_What the task requires_: Among the entries below, one stretch runs from the line that contains "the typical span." through the line that contains "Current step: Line". Repeat that stretch exactly, ends included, and only that.

_Record excerpts_:

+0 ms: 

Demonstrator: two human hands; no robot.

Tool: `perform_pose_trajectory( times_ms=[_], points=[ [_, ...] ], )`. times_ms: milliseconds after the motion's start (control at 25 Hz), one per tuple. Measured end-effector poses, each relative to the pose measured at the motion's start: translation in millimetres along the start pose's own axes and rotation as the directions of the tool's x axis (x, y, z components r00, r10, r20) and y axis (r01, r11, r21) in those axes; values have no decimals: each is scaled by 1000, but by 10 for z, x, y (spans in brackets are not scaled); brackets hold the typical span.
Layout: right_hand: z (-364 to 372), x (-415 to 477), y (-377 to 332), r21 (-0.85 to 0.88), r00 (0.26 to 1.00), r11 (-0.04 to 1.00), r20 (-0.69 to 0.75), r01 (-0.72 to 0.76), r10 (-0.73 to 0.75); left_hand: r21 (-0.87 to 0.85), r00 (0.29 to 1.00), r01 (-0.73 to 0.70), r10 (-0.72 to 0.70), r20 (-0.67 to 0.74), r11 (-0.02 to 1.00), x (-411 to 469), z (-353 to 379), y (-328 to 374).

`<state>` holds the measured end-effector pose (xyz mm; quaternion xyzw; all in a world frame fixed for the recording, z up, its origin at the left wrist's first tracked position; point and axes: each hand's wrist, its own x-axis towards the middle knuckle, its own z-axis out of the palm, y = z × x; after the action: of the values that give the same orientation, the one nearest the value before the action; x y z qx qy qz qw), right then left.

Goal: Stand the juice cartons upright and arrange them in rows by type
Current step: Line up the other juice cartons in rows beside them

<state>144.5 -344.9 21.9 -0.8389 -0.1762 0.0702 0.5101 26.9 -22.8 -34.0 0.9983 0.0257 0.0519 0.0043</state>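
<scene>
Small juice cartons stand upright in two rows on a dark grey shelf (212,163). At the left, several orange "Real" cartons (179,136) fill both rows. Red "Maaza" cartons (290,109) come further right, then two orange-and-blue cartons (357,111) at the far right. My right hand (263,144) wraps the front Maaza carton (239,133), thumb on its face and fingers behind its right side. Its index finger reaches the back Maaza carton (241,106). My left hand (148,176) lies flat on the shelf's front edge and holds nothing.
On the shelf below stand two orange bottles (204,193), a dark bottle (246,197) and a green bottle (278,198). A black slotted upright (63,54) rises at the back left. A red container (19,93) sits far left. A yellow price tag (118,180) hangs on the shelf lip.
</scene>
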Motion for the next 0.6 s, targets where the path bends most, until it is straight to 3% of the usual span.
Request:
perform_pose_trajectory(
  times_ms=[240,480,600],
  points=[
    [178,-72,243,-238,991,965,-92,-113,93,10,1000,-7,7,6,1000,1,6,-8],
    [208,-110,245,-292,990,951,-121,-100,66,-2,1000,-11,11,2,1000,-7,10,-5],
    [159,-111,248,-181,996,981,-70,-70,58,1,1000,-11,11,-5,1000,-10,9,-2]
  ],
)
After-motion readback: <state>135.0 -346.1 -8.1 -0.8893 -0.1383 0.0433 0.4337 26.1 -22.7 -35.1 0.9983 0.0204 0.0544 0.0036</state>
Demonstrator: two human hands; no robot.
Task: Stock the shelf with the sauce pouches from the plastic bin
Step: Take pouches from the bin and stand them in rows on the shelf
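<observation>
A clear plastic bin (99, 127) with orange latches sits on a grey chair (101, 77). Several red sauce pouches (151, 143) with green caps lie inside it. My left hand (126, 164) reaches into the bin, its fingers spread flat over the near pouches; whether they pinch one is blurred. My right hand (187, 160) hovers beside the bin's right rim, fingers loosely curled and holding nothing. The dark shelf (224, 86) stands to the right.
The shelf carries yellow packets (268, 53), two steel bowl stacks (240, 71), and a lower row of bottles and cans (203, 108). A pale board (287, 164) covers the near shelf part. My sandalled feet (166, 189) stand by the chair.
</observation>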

_Output_:
Tool: `perform_pose_trajectory( times_ms=[_], points=[ [_, ...] ], )`. times_ms: milliseconds after the motion's start (control at 25 Hz), one per tuple. Measured end-effector poses, each relative to the pose measured at the motion's start: translation in millimetres along the start pose's own axes and rotation as the directions of the tool's x axis (x, y, z components r00, r10, r20) and y axis (r01, r11, r21) in those axes; values have no decimals: each is scaled by 1000, but by 10 for z, x, y (spans in brackets are not scaled); brackets hold the typical span.
Layout: right_hand: z (-364 to 372), x (-415 to 477), y (-377 to 332), r21 (-0.85 to 0.88), r00 (0.26 to 1.00), r11 (-0.04 to 1.00), r20 (-0.69 to 0.75), r01 (-0.72 to 0.76), r10 (-0.73 to 0.75); left_hand: r21 (-0.87 to 0.85), r00 (0.29 to 1.00), r01 (-0.73 to 0.70), r10 (-0.72 to 0.70), r20 (-0.67 to 0.74), r11 (-0.02 to 1.00), x (-411 to 469), z (-353 to 379), y (-328 to 374).

`<state>` holds the measured end-effector pose (xyz mm; quaternion xyzw; all in a world frame fixed for the recording, z up, its origin at the left wrist's first tracked position; point and axes: each hand's wrist, its own x-axis towards the middle knuckle, its own z-axis out of the palm, y = z × x; after the action: of the values that give the same orientation, the one nearest the value before the action; x y z qx qy qz qw), right then left.

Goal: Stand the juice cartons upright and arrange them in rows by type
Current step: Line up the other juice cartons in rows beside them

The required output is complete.